English naturalist whose On the Origin of Species (1859) and The Descent of Man (1871) are the foundation of modern biology and, more pervasively, of the modern Western picture of the living world — including the human part of it. No 19th-century thinker, including Marx and Freud (both of whom acknowledged the debt), more thoroughly reshaped the categories in which the century that followed did its thinking. Darwin is therefore a presence in this knowledge graph less as a philosopher than as the source material most of its 19th- and 20th-century figures are responding to, knowingly or not.
The five-year Beagle voyage (1831–36) gave him the observations — the Galápagos finches, the South American fossil mammals, the geological evidence for a deeply old earth — that, over the next two decades of patient barnacle-dissecting and pigeon-breeding in the garden at Down House, became a single sustained argument: that the variety of living forms is the product of descent with modification through natural selection, a mechanism requiring no designer and no teleology.
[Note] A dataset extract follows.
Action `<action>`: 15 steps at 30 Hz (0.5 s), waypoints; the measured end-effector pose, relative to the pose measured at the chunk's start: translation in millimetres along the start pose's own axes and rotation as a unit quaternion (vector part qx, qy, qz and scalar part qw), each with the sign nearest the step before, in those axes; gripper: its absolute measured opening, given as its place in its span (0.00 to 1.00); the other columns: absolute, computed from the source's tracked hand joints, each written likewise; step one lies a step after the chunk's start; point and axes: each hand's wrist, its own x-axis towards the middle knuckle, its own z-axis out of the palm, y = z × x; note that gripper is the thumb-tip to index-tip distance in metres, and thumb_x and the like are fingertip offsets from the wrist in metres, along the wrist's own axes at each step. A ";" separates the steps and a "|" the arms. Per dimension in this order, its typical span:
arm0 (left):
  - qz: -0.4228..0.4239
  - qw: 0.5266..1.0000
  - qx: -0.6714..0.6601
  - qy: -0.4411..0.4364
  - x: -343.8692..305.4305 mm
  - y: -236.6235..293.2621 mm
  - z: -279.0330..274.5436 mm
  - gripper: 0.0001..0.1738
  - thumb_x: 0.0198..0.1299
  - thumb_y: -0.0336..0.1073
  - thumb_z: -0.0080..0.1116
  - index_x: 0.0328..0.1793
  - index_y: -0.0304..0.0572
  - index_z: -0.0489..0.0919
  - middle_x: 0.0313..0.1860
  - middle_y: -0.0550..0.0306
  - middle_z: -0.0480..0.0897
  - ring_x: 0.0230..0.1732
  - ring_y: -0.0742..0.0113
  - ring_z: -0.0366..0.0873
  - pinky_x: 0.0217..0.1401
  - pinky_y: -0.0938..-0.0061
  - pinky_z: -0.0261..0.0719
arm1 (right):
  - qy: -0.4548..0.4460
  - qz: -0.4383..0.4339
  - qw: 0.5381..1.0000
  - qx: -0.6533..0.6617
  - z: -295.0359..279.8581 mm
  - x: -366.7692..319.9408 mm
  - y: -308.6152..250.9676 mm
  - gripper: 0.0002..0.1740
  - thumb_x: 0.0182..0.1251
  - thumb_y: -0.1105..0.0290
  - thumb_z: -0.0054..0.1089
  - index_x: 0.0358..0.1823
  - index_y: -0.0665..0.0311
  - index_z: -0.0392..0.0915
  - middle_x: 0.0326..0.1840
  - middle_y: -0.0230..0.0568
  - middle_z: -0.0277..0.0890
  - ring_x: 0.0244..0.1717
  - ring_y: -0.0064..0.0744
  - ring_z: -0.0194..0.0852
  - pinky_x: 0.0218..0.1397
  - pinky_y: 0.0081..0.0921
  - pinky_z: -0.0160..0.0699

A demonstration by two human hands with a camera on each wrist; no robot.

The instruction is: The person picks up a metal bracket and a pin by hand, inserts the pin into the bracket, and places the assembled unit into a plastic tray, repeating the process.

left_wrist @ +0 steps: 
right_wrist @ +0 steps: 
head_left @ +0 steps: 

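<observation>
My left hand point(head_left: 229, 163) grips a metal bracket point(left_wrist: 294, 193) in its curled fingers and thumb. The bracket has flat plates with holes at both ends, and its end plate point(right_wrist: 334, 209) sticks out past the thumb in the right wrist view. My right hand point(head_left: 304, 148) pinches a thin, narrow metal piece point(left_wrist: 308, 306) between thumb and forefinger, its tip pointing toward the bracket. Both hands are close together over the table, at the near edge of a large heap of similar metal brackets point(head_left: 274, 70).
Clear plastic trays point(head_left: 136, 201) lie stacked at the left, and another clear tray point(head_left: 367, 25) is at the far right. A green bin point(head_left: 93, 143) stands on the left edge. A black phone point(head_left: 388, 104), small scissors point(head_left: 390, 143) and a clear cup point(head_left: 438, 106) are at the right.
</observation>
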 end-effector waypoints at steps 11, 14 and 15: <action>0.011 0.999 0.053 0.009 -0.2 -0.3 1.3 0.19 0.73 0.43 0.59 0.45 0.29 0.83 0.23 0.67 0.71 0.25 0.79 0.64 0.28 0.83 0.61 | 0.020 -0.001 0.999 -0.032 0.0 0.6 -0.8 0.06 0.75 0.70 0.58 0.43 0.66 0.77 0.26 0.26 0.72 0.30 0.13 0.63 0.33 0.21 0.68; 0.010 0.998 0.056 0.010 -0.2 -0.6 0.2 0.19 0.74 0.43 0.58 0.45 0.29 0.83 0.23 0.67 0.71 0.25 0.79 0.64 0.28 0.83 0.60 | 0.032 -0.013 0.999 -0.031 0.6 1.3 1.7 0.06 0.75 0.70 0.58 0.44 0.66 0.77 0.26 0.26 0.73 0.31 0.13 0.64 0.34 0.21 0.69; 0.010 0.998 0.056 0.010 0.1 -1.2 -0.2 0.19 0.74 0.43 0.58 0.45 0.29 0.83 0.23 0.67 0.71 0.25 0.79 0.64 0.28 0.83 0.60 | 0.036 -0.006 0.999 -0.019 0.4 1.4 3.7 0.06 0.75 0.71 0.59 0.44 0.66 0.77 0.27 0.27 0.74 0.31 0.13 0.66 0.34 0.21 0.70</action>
The argument is notorious for what it does not require (a creator, a goal, a hierarchy of beings) and for what it implies: that Homo sapiens is one species among millions, continuous with the rest of nature, and that the moral and cognitive capacities that seemed to set humans apart are themselves products of the same unguided process. The Descent of Man extended the framework to human evolution, including the evolution of the moral sense — a move for which Darwin was attacked in his lifetime and which remains under sustained theological and philosophical pressure.
His later books — on earthworms, on orchid pollination, on the expression of emotions — continued the patient, accumulating empirical work that was always his characteristic mode. He was a meticulous observer and a cautious, revising writer; the boldest thinker of his century was also its most constitutionally modest.